[DIRECTIONS FOR THIS TASK] In the listing that follows, how many lines contain "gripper"? Give the number only.

[COLLECTED MATERIAL]
+ + +
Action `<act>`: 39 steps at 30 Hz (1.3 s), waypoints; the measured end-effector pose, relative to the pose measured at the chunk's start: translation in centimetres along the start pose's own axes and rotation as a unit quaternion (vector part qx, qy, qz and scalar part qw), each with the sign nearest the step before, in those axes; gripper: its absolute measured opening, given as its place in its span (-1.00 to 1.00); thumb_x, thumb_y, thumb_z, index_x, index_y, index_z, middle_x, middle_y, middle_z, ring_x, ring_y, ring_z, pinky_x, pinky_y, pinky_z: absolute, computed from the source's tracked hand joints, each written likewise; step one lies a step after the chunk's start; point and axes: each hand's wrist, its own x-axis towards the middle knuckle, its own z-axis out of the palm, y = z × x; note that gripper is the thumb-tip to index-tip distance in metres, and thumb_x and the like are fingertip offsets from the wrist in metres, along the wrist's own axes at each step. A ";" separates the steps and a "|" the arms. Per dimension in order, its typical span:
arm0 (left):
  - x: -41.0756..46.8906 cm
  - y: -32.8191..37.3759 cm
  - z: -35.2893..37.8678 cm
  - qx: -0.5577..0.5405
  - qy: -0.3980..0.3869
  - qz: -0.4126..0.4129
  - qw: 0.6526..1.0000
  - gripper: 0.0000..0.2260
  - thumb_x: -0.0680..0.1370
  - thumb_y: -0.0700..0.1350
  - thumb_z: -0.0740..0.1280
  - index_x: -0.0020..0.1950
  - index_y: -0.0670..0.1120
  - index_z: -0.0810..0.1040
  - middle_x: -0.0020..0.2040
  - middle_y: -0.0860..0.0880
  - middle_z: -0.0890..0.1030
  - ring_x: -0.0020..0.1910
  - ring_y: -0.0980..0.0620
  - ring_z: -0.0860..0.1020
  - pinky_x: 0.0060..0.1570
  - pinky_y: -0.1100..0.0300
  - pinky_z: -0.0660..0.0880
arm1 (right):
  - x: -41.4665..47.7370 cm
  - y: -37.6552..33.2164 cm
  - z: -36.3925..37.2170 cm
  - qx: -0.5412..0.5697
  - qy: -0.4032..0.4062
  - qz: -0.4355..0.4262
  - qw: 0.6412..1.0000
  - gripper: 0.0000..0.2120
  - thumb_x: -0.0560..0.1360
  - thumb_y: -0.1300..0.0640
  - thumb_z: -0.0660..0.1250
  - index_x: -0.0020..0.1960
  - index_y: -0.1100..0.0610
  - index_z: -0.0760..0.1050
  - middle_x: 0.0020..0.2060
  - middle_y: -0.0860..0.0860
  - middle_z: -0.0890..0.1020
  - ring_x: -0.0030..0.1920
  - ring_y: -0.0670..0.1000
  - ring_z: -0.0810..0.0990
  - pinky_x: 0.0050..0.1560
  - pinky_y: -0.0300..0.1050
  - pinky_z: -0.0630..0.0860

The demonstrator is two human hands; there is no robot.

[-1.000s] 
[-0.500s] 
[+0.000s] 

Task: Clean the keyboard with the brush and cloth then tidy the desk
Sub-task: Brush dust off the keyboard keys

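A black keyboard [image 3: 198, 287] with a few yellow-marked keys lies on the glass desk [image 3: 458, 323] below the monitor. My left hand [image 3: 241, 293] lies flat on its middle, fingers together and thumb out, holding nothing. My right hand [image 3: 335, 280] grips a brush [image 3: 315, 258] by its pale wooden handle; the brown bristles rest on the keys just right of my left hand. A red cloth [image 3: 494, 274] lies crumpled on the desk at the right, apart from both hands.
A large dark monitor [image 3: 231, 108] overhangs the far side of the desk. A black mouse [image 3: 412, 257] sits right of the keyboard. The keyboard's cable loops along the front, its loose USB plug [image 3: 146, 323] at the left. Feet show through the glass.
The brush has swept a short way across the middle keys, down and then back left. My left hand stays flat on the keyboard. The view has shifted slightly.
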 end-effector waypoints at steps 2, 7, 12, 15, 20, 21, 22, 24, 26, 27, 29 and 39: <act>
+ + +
[RESULT] 3